About a yearish ago information came out about beer shelf sets. A shelf set is how any product, in this case beer, in a retail setting is arranged, organized, identified and merchandised in an off-sale setting (retail).
One version of this information has been sitting in my ‘write about it’ folder. Today’s the day.
The “Trends in Chain Shelf Sets” presented by a very adept and intelligent employee of a successfully growing brewery. This article is about the consumer, not brands or distributors. I found the presentation highly informative and engaging, primarily because the presenter did such a thorough job at creating a convincing argument. Yet it didn’t even touch on the one who should be predominantly factored in: The female consumer.
The info I have is from a power point presentation used to present at a national beer distributor convention. It’s got all kinds of Retailer Concerns, Why Do We Care, pictures of example shelf sets, and Distributor Concerns.
What I found myself thinking was: What about the consumer? Isn’t she the one they should ultimately be considering? Isn’t she the one who buys the beer and needs to be absolutely included in the conversation and development of beer shelf sets?
Are you including women in your beer shelf set strategy?
From our perspective the answer is easy: Of course. Women buy between 75 85% of all goods and services. Here’s one source, and another, and another…by the way, this third source is one everyone who wants to market to women needs to listen to.
Females as the primary buyers have long been supposed. The figures range yet unequivocably females are the dominant buyers. So let’s go back to beer shelf sets.
If she’s the one buying the beer, then she needs to be part of the decision-making. Yes, brands want to sell their own, of course. That’s a pretty acceptable and natural assumption. Yes, distributors want to sell the brands in their ‘house’, that again is a pretty normal conclusion.

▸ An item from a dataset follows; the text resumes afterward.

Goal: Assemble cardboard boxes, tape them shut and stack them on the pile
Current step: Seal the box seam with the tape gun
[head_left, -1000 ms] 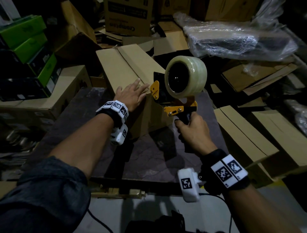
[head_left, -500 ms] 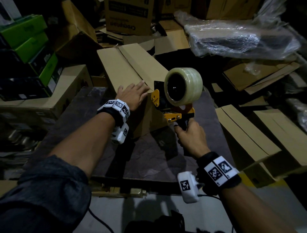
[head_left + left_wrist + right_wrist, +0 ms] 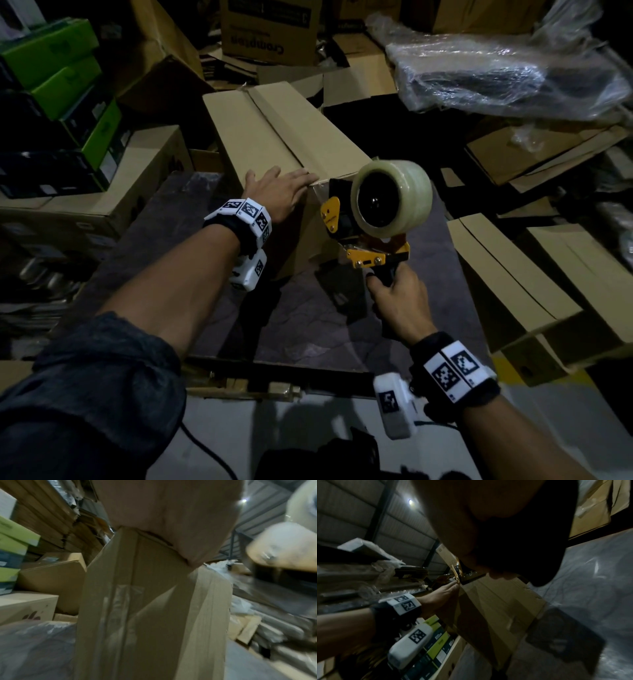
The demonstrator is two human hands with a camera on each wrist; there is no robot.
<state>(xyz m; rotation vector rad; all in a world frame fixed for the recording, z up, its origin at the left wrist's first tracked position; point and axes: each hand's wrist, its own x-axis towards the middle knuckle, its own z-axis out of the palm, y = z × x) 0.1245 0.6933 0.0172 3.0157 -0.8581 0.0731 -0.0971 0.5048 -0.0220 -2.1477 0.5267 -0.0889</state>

What always makes me scratch my head is the fact that women consumers – the ones paying the bills for brewers and distributors – are not even discussed. Not a whimper of input, not a whiff of female buyer insight.
That’s unacceptable. Because to set product with only the manufacturer and distributor in mind misses a huge mark. The mark in fact that is critical to any shelf set working anywhere. Why make any product without the consumer and end buyer in mind?
Here’s what I suggest will vastly improve the situation and why:
1. In off sale settings, breweries, retailers and distributors need to invite savvy female buyers who will give them straight input in the design and purpose of beer displays of any sort. Why: Because she’s the one they want to respond to it so she should be part of the plan.
2. If these same off sale locations want to really have the shelf sets resonate with a great deal more of the female buyers, then they need to invite them en mass, in groups, in parties of 4 – 10, to evaluate different shelf set options. Why: These women will give voluminous and incredibly helpful insight directly from the wallets that buy the beer.
Market research exists for a very basic reason: To consult the market you’re trying to sell in. To include them means success, constant input that will change with the times and attitudes, habits and trends. To disclude them is arrogant, short-sighted and detrimental to any brand.
Beer is a unique and universal beverage. Available the world over, made by women the globe over and purchased by women everywhere. Always remember that the buyer isn’t always the end consumer either.
I challenge any beer brand and beer focused business to include women in planning beer shelf sets. All the static plan-o-grams and oft ill-conceived with no consumer input shelf set plans won’t hold a candle to the real deal: In person live direct honest feedback from the customer you should be trying to court.
The whole point is to test the market – with actual market participants. It’s not a good idea we can pat ourselves on the back about unless the end buyer relates, approves, and can use it easily as well.
Here’s the kicker – this kind of market research I am suggesting is high value, low dollar investment for the return any off-sale retailer would see at the cash register. It’s a wise investment that will pay big benefits in higher turns due to better education opportunities, lower frustration due to findability, and consumer focused organization – not brand focused.
Here’s another reason why this is important: Women are not universally invited to the beer table. Regardless of what anyone thinks about any brands, they are still grossly and inaccurately depicted in the vast majority of all advertising we see. TV, video, print, posters – all of it, no matter the size or reach of the brand. If anything they’re left out and that’s not progress either.
Women have not traditionally been invited and in many places they are still silently neglected. One key of this whole idea is to educate. Beer labels, like lots of labels, are a singular educational opportunity. Some brands are good at including helpful information on the label what a newer market share needs and wants to know, in this case women. Most are bad at it. Flat out. They don’t include ABV, non technical flavor descriptions, and food pairing suggestions. Why not? There is not good answer to this – as ever beer brand should be doing this, for all consumers.
There is no one way to set beer on shelves. It’s as subjective as the neighborhood the store is in and as varietal as the consumers that patronize it. Mix it up, get that input from her and then constantly adapt it to improve it.
Beginning consumers, which many women are in relation to beer, all need helpful basic product information. This information will encourage purchasing, trying, rebuying, recommendations, and a loyalty to the brands that help them help themselves.
Shelf set strategy must include the parties brands are trying to reach. In the case of beer, it should be women.